Question

$f(x) = sin^{-1}\sqrt{1-x^2}$

Answer 1

The domain of the function is $[-1, 1]$.

Answer 2

The given function is $f(x) = \sin^{-1}\sqrt{1-x^2}$.

To find the domain of the function, we need to ensure that the expressions inside the function are defined.

1. The term inside the square root must be non-negative: $1-x^2 \ge 0$.
   This inequality can be rewritten as $x^2 \le 1$, which implies $-1 \le x \le 1$.

2. The argument of the inverse sine function must be in the interval $[-1, 1]$. The argument is $\sqrt{1-x^2}$.
   So, we must have $-1 \le \sqrt{1-x^2} \le 1$.
   Since the square root symbol $\sqrt{\cdot}$ denotes the non-negative square root, $\sqrt{1-x^2} \ge 0$ is always true for real $x$ whenever $1-x^2 \ge 0$. Thus, the condition $-1 \le \sqrt{1-x^2}$ is automatically satisfied for the values of $x$ where $\sqrt{1-x^2}$ is defined.

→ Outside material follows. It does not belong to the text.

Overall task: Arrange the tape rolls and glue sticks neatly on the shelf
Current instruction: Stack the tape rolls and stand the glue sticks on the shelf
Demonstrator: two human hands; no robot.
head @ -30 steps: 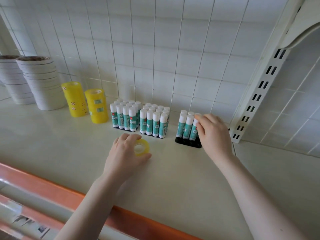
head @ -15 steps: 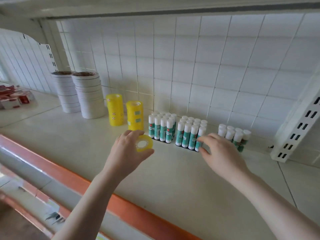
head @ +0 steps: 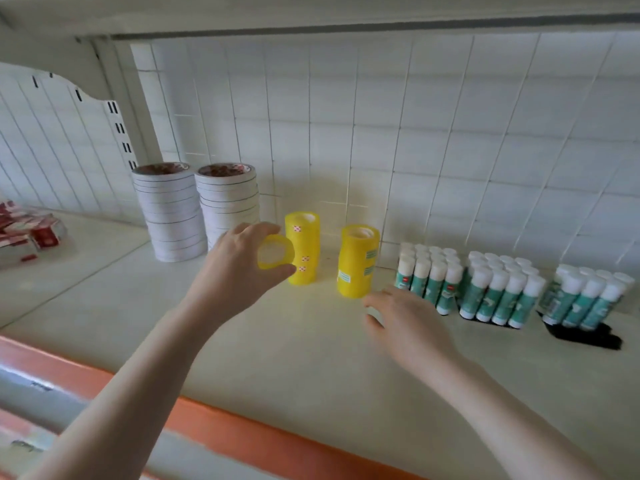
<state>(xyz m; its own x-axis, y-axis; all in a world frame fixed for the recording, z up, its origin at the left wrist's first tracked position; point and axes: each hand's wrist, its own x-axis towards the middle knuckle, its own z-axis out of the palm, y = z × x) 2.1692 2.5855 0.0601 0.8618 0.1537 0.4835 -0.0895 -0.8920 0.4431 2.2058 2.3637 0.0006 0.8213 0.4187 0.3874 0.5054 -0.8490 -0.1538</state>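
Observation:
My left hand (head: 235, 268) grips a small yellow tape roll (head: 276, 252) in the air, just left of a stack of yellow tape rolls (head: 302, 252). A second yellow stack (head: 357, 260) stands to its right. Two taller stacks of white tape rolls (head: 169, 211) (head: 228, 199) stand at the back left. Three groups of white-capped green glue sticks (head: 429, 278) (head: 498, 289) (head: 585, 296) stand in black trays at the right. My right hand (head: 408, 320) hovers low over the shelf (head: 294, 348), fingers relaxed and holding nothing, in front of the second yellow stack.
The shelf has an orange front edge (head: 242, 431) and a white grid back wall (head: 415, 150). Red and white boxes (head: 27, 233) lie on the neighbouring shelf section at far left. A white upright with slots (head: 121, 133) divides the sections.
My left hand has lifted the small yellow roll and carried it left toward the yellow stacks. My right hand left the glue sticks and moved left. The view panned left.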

The remaining condition is $\sqrt{1-x^2} \le 1$.
Since both sides are non-negative (as $1 \ge 0$ and $\sqrt{1-x^2} \ge 0$ when defined), we can square both sides without changing the inequality direction:
$(\sqrt{1-x^2})^2 \le 1^2$
$1-x^2 \le 1$
$-x^2 \le 0$
$x^2 \ge 0$.
This inequality is true for all real numbers $x$.

Combining the conditions for the domain:
From condition 1, we must have $x \in [-1, 1]$.
From condition 2, we must have $x^2 \ge 0$, which is true for all real $x$.
The intersection of these conditions is $[-1, 1]$.
Thus, the domain of the function $f(x) = \sin^{-1}\sqrt{1-x^2}$ is $[-1, 1]$.

To find the range of the function, we consider the values that $f(x)$ can take for $x$ in its domain $[-1, 1]$.
Let $y = f(x) = \sin^{-1}\sqrt{1-x^2}$.
As $x$ varies in the interval $[-1, 1]$, the value of $x^2$ varies in the interval $[0, 1]$.
Then, $1-x^2$ varies in the interval $[1-1, 1-0] = [0, 1]$.
The term $\sqrt{1-x^2}$ varies in the interval $[\sqrt{0}, \sqrt{1}] = [0, 1]$.
So, the argument of the inverse sine function is in the interval $[0, 1]$.
The range of $\sin^{-1}(u)$ for $u \in [0, 1]$ is $[\sin^{-1}(0), \sin^{-1}(1)] = [0, \pi/2]$.
Therefore, the range of $f(x) = \sin^{-1}\sqrt{1-x^2}$ is $[0, \pi/2]$.

The function can also be simplified. Let $x = \cos\theta$. Since $x \in [-1, 1]$, we can choose $\theta \in [0, \pi]$.
Then $\sqrt{1-x^2} = \sqrt{1-\cos^2\theta} = \sqrt{\sin^2\theta} = |\sin\theta|$.
Since $\theta \in [0, \pi]$, $\sin\theta \ge 0$, so $|\sin\theta| = \sin\theta$.
Thus, $f(x) = \sin^{-1}(\sin\theta)$.
For $\theta \in [0, \pi]$, $\sin^{-1}(\sin\theta) = \begin{cases} \theta & \text{if } \theta \in [0, \pi/2] \\ \pi-\theta & \text{if } \theta \in (\pi/2, \pi] \end{cases}$.
If $\theta \in [0, \pi/2]$, then $x = \cos\theta \in [\cos(\pi/2), \cos(0)] = [0, 1]$. In this case, $f(x) = \theta = \cos^{-1}x$.
If $\theta \in (\pi/2, \pi]$, then $x = \cos\theta \in [\cos(\pi), \cos(\pi/2)) = [-1, 0)$. In this case, $f(x) = \pi-\theta = \pi-\cos^{-1}x$.
Using the identity $\pi-\cos^{-1}x = \cos^{-1}(-x) = \cos^{-1}|x|$ for $x \in [-1, 0)$, and $\cos^{-1}x = \cos^{-1}|x|$ for $x \in [0, 1]$, we get the simplified form $f(x) = \cos^{-1}|x|$ for $x \in [-1, 1]$.

The domain is $[-1, 1]$.
The range is $[0, \pi/2]$.

The question asks for the function $f(x)$. Without a specific question (like find the domain, range, or simplify), we provide the domain as it's a fundamental property.